The line containing "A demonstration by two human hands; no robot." marks the end; copy exactly all lines from the start of the material up to and including it.

# PROVIDED DATA
[Start of section]

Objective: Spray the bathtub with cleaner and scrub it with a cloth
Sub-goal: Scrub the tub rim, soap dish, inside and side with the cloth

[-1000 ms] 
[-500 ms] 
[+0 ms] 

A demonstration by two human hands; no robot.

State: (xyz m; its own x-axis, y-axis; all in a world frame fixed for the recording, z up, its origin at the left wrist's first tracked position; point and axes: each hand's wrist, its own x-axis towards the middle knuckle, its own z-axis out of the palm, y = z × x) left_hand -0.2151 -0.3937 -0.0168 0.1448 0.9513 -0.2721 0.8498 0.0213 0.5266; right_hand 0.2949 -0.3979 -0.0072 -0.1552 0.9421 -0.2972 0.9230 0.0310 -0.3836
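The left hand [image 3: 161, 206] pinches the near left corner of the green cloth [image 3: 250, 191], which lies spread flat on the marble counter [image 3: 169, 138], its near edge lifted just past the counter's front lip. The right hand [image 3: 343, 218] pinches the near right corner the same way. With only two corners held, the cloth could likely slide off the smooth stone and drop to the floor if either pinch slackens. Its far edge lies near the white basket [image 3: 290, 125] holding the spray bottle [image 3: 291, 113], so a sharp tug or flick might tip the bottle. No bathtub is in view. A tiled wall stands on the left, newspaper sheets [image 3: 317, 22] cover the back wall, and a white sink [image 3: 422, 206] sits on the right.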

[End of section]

# ANSWER
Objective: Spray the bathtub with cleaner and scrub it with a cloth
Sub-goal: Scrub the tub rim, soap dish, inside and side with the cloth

[-1000 ms] 
[-500 ms] 
[+0 ms] 

A demonstration by two human hands; no robot.

Nothing further is needed to complete this exercise.